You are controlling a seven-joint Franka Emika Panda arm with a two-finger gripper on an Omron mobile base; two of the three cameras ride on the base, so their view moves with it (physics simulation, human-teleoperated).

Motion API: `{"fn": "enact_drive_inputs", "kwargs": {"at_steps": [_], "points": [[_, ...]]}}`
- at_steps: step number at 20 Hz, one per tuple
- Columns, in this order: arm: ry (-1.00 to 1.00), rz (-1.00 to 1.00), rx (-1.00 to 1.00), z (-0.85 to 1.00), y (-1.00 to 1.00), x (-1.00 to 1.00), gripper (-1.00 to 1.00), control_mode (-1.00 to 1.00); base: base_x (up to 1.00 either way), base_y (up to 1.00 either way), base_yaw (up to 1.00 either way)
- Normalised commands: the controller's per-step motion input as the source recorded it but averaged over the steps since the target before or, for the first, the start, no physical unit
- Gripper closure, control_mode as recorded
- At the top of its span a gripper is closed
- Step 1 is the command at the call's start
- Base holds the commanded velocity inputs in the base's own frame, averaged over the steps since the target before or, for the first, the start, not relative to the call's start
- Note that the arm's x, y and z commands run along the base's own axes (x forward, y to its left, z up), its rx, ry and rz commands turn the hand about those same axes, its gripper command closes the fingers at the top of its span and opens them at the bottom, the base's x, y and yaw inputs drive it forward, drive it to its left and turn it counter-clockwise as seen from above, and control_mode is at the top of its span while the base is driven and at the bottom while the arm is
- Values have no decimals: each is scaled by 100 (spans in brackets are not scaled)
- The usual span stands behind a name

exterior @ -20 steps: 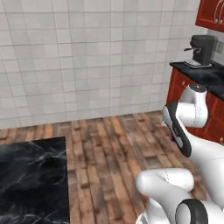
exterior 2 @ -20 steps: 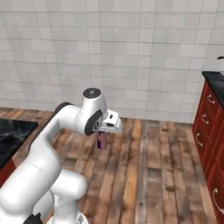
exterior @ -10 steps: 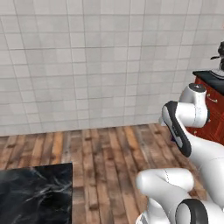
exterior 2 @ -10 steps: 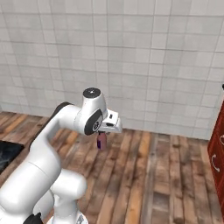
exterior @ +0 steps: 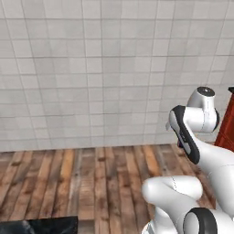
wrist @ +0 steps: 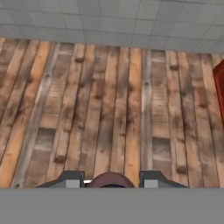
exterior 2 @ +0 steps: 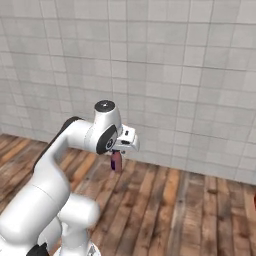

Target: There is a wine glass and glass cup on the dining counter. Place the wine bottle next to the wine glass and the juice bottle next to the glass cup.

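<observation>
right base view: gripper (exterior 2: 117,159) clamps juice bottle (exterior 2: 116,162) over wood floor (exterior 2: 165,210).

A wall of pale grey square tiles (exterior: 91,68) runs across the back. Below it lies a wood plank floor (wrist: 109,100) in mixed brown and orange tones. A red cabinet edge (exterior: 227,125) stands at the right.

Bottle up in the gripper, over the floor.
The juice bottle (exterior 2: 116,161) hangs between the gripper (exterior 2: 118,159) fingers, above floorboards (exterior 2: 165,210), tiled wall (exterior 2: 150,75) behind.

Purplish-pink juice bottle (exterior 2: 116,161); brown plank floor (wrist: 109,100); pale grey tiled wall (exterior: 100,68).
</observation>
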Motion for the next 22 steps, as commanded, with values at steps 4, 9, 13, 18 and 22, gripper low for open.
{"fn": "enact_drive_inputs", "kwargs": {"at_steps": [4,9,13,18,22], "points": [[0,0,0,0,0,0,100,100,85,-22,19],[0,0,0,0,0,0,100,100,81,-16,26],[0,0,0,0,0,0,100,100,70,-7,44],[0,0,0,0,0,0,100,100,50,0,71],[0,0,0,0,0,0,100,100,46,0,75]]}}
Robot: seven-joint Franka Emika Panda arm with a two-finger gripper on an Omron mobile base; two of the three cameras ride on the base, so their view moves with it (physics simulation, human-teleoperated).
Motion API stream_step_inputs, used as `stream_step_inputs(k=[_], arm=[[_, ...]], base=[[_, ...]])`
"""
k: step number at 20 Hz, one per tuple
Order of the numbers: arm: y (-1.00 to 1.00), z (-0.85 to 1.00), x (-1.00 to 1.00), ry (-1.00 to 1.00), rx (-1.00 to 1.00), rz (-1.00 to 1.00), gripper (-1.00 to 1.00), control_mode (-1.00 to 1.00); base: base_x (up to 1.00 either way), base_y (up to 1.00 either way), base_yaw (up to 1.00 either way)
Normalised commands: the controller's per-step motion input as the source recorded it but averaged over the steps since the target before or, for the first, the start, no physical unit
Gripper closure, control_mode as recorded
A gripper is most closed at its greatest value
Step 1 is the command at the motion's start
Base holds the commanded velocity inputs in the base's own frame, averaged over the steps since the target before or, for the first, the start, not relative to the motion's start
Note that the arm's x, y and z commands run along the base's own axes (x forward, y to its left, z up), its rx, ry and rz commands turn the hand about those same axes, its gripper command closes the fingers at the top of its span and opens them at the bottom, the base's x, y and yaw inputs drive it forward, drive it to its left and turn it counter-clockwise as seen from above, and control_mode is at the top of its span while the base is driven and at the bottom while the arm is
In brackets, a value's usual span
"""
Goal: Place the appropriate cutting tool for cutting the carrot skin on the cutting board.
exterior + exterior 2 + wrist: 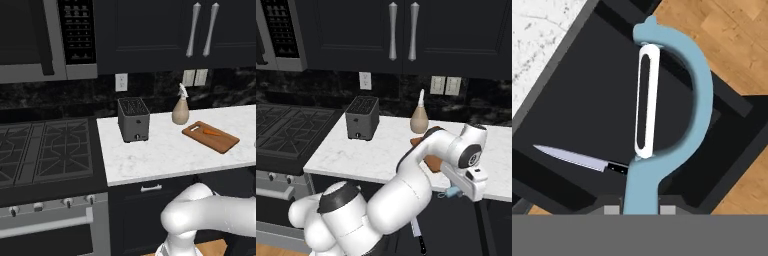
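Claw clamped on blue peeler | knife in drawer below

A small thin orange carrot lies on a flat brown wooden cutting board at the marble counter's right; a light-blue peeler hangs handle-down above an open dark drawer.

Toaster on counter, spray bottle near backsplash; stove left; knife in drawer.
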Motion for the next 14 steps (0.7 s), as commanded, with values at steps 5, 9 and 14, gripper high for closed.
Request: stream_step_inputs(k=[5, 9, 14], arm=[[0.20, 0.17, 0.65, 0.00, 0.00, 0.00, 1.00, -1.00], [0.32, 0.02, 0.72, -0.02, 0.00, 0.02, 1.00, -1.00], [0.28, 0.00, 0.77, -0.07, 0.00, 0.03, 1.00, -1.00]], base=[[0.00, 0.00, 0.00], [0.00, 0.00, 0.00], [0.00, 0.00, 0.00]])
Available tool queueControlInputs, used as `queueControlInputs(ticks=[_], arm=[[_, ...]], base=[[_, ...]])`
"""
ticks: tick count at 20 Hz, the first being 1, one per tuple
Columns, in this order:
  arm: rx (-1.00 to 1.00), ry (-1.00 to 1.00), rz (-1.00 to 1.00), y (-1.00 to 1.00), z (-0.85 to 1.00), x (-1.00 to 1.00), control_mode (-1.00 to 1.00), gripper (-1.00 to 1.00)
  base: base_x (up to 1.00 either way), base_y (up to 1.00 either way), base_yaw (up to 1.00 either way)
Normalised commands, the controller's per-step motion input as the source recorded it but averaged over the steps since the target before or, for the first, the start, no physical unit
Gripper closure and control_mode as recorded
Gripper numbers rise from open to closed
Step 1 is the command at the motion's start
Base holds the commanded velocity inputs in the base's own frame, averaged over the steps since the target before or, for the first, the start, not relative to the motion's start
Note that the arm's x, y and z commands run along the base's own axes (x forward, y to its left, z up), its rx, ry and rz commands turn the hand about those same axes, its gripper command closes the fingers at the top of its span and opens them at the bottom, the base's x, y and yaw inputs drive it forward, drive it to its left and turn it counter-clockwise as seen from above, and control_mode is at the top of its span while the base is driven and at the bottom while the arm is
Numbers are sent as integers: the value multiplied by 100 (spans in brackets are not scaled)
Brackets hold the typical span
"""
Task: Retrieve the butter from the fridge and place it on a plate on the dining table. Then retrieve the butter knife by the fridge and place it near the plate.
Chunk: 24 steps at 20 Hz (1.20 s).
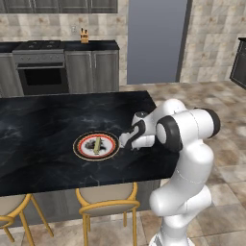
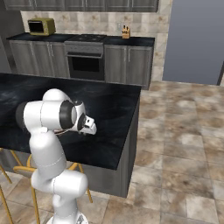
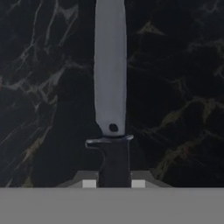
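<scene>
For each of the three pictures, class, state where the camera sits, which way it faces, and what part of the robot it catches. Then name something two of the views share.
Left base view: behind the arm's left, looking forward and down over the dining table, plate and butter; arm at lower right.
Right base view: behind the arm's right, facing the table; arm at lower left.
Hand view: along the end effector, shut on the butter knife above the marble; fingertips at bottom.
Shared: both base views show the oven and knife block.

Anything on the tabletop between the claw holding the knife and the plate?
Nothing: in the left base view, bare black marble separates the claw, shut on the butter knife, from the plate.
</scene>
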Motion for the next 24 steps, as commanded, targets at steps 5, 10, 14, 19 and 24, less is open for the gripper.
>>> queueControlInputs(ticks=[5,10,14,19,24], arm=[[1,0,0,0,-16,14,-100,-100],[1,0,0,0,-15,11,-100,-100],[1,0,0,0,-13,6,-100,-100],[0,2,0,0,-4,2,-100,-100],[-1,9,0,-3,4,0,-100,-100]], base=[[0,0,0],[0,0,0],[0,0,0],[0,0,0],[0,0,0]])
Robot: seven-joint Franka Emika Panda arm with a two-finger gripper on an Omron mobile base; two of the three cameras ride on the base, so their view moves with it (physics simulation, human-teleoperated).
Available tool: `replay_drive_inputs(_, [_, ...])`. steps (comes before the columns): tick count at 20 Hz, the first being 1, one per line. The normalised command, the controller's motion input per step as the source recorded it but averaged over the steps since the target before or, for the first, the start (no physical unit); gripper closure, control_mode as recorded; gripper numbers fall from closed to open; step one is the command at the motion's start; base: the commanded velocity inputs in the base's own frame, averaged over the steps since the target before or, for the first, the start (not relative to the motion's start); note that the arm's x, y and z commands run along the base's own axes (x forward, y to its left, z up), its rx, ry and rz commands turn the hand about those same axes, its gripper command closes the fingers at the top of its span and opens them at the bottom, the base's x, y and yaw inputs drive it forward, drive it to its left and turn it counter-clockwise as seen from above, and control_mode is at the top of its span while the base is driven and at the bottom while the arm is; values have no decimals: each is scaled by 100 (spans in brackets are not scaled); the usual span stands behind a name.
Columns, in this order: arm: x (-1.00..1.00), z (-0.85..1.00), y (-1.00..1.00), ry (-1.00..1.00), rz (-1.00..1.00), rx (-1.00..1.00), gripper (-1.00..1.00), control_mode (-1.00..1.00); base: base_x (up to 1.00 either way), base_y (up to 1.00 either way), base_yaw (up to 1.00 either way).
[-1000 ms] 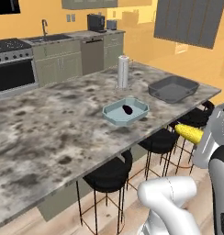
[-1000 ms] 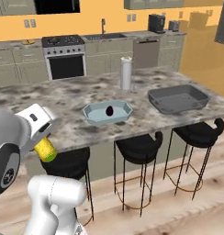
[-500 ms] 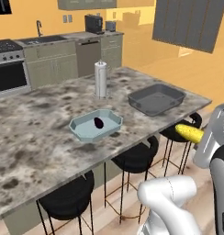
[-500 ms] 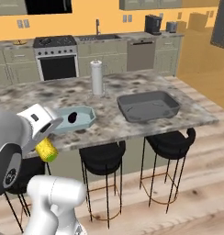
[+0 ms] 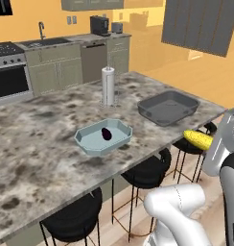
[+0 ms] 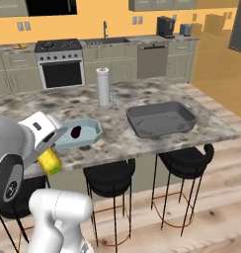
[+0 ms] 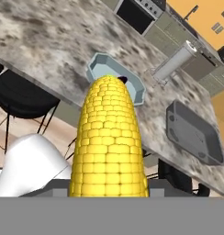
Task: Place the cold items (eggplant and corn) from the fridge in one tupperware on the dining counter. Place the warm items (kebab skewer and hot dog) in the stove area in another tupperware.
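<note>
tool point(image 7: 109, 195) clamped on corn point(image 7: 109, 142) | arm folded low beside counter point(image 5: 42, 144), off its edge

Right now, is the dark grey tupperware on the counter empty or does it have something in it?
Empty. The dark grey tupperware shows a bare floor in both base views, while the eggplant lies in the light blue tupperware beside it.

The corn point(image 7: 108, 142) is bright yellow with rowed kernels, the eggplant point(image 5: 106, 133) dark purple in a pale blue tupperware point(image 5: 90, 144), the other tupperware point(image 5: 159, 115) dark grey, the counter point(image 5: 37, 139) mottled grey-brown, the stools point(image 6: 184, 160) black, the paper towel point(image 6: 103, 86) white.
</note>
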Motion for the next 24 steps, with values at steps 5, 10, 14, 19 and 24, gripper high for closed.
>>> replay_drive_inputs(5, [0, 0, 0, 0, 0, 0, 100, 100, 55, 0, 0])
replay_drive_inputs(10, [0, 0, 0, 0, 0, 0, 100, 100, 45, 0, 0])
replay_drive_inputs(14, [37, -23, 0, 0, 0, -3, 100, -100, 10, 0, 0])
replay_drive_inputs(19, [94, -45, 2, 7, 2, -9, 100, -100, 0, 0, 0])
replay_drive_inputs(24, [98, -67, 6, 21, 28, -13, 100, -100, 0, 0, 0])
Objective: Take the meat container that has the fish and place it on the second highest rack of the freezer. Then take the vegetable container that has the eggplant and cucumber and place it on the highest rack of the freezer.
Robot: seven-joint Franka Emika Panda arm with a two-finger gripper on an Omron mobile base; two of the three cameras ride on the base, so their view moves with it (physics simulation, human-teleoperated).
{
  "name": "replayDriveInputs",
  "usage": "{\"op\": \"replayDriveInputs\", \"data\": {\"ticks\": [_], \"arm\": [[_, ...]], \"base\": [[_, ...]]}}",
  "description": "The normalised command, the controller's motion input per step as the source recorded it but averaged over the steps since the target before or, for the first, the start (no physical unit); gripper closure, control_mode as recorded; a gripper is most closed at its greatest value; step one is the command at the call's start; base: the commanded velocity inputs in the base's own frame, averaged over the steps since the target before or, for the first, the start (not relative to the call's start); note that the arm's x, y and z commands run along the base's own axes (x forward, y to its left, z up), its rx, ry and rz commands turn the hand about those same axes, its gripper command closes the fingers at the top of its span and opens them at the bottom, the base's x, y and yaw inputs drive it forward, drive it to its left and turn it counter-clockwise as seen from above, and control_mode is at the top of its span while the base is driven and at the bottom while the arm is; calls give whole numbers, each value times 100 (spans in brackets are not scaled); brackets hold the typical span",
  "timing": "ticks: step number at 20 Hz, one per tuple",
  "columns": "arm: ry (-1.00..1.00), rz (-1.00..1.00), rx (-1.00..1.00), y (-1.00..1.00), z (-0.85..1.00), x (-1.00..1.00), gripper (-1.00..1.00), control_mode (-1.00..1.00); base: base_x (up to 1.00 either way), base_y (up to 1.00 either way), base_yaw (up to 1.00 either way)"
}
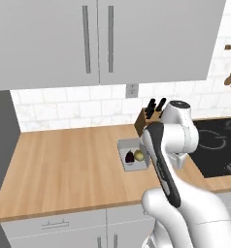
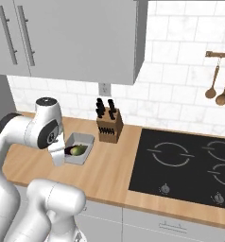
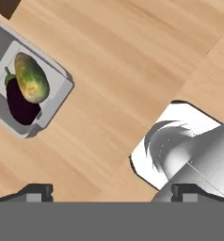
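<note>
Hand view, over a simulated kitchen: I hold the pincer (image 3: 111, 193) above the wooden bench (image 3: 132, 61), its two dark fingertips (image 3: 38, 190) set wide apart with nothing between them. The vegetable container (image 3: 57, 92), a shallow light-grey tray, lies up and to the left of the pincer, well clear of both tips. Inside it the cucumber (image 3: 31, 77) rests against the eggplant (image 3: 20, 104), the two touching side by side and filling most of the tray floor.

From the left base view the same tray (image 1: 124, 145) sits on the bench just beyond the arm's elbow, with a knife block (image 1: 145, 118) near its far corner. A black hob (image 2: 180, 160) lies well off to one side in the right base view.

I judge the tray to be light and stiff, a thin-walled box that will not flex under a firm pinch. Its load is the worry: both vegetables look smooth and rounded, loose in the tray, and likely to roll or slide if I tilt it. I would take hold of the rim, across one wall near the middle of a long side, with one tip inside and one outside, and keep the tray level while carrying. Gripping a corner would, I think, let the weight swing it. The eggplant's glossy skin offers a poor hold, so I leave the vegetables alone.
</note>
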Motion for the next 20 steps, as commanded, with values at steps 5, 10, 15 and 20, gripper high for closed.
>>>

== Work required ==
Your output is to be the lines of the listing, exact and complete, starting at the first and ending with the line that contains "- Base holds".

== Answer to this task ==
You are controlling a seven-joint Franka Emika Panda arm with a two-finger gripper on an Omron mobile base; two of the three cameras ride on the base, so their view moves with it (physics simulation, human-teleoperated).

Motion API: `{"fn": "enact_drive_inputs", "kwargs": {"at_steps": [_], "points": [[_, ...]]}}`
- at_steps: step number at 20 Hz, one per tuple
- Columns, in this order: arm: ry (-1.00 to 1.00), rz (-1.00 to 1.00), rx (-1.00 to 1.00), z (-0.85 to 1.00), y (-1.00 to 1.00), x (-1.00 to 1.00), gripper (-1.00 to 1.00), control_mode (-1.00 to 1.00); base: base_x (up to 1.00 either way), base_y (up to 1.00 either way), base_yaw (up to 1.00 either way)
- Normalised commands: the controller's per-step motion input as the source recorded it but averaged over the steps since the target before or, for the first, the start, no physical unit
- Gripper closure, control_mode as recorded
- At the top of its span a gripper is closed
- Step 1 is the command at the call's start
- Base holds the commanded velocity inputs in the base's own frame, averaged over the steps since the target before or, for the first, the start, not relative to the call's start

No more work remains for this exercise.